> [Raw data]:
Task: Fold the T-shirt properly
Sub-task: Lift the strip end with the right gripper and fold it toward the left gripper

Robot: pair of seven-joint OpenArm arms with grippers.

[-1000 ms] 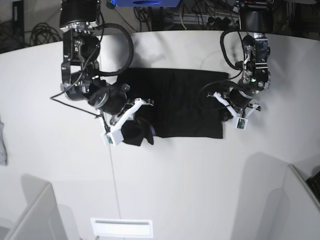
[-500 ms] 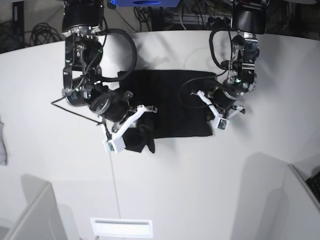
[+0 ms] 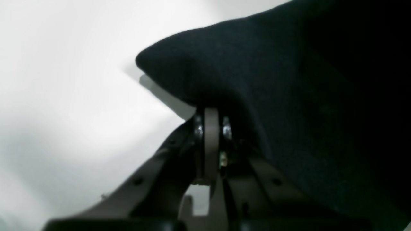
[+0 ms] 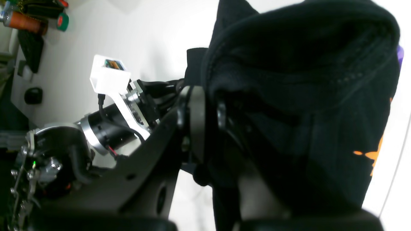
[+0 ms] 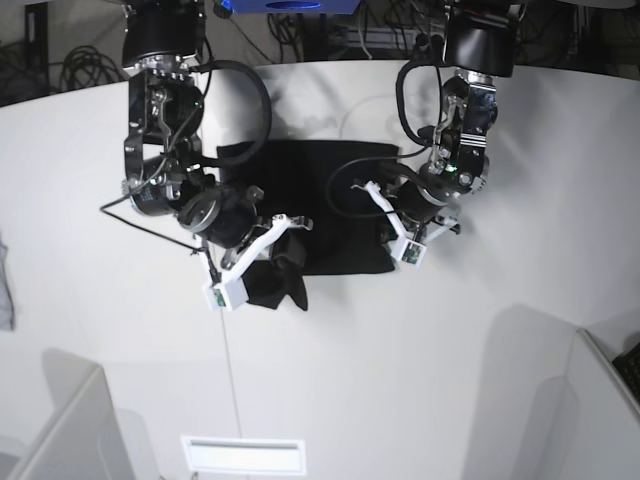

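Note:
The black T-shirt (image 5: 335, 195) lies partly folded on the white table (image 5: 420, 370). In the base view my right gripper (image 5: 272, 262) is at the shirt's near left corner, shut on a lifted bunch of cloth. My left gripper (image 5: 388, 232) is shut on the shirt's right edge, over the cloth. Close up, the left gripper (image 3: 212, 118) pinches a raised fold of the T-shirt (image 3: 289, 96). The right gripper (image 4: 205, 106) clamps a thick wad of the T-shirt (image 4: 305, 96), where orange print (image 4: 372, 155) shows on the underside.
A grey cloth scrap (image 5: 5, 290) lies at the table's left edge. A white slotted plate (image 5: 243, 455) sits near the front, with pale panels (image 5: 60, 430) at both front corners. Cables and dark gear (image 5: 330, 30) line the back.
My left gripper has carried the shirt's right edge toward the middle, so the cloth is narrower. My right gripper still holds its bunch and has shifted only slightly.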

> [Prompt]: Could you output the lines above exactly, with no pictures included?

> [Reply]:
Task: Fold the T-shirt properly
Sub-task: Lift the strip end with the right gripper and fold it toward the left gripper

Robot: pair of seven-joint OpenArm arms with grippers.

[-1000 ms] 
[-500 ms] 
[+0 ms] 
[+0 ms] 
[+0 ms] 

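Note:
The black T-shirt (image 5: 335, 195) lies partly folded on the white table (image 5: 420, 370). In the base view my right gripper (image 5: 272, 262) is at the shirt's near left corner, shut on a lifted bunch of cloth. My left gripper (image 5: 388, 232) is shut on the shirt's right edge, over the cloth. Close up, the left gripper (image 3: 212, 118) pinches a raised fold of the T-shirt (image 3: 289, 96). The right gripper (image 4: 205, 106) clamps a thick wad of the T-shirt (image 4: 305, 96), where orange print (image 4: 372, 155) shows on the underside.
A grey cloth scrap (image 5: 5, 290) lies at the table's left edge. A white slotted plate (image 5: 243, 455) sits near the front, with pale panels (image 5: 60, 430) at both front corners. Cables and dark gear (image 5: 330, 30) line the back.
My left gripper has carried the shirt's right edge toward the middle, so the cloth is narrower. My right gripper still holds its bunch and has shifted only slightly.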

The answer has been given in full.